Tendencias

La evolución biológica es parte del proceso de decaimiento que tiende a reducir el intervalo informacional entre las tendencias potenciales y las reales” (Murray Gell-Mann en El quark y el jaguar: aventuras en lo simple y lo complejo)

Hace algunos años -cinco millones, mal contados- se produjo aquella primera sutil divergencia entre los monos antropomorfos (chimpancés al fin, anteriormente bifurcados de los gorilas o los orangutanes) y nuestro linaje humano, en ese largo y tortuoso proceso al que llamamos hominización. Hubieron de transcurrir otros pocos millones desde la aparición de aquél australopithecus vegetariano para, metidos ya en el Pleistoceno, reconocer entre aquellos primates homínidos un primer individuo asignable al género Homo: el omnívoro habilis, provisto el nota de una cabeza notable (por voluminosa) producto de su primitiva pero ya marcada cefalización craneal. Le seguirían un numeroso grupo de antepasados conocidos (ergasterserectus…) a cual más cabezón, además de los incontables eslabones o, por mejor decir, ramales perdidos.
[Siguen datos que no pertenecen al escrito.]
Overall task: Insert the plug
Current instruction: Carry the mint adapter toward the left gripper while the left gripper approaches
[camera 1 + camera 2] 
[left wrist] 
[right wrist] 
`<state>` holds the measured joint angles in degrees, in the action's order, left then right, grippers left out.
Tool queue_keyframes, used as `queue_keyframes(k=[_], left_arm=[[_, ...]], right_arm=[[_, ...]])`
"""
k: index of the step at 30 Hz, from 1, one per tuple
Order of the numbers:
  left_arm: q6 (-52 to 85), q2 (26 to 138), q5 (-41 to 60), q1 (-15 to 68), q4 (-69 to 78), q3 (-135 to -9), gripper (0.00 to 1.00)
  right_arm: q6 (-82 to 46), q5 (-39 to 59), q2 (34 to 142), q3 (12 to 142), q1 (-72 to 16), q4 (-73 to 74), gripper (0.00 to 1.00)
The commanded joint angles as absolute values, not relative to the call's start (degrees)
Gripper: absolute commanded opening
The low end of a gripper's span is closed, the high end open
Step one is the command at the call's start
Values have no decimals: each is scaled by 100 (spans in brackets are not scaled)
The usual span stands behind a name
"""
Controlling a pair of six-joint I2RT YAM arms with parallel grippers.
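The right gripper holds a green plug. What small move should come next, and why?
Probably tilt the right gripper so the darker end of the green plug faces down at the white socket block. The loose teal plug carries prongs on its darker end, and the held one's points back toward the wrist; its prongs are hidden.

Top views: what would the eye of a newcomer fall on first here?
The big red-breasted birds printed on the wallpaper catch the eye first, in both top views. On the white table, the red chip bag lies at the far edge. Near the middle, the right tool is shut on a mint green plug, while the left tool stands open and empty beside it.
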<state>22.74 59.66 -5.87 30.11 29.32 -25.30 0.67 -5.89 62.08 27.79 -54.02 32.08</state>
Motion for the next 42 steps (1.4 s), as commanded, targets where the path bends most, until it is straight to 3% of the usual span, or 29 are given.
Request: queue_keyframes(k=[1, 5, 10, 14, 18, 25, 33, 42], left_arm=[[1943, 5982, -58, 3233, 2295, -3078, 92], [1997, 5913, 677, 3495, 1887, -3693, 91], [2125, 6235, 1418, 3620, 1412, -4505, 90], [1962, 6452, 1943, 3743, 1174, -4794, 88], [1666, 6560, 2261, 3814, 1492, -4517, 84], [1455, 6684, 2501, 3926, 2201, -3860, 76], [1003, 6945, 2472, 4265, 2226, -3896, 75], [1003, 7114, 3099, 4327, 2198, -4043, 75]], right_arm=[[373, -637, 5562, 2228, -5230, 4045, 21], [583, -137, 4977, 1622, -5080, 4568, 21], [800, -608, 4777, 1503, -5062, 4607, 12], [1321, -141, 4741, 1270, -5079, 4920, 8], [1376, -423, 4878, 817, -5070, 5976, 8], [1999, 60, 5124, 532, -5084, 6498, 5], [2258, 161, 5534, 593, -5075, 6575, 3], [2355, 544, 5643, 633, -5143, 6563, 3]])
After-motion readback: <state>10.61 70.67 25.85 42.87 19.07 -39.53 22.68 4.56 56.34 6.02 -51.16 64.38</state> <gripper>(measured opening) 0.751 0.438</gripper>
Apenas hace un millón de años que nos topáramos con un antecessor caníbal capaz de conservar el fuego y menos de doscientos mil para darnos de bruces con nuestros parientes neanderthalensis, a los que sobrevivimos en exclusiva como sapiens para acabar caracterizándonos redundantemente -penúltimos milenios- como sapiens sapiens. Mucho nombre para unos “cabezas” mutados, dicho por lo bruto y sin anestesia, en lo que presumiblemente ya nos hayamos convertido: una plaga dispar de individuos sin “conciencia crítica de especie” (E. Carbonell) dispuestos en tribus con las que ir haciéndose sitio entre codazos por arramblar con los restos de un planeta exhausto.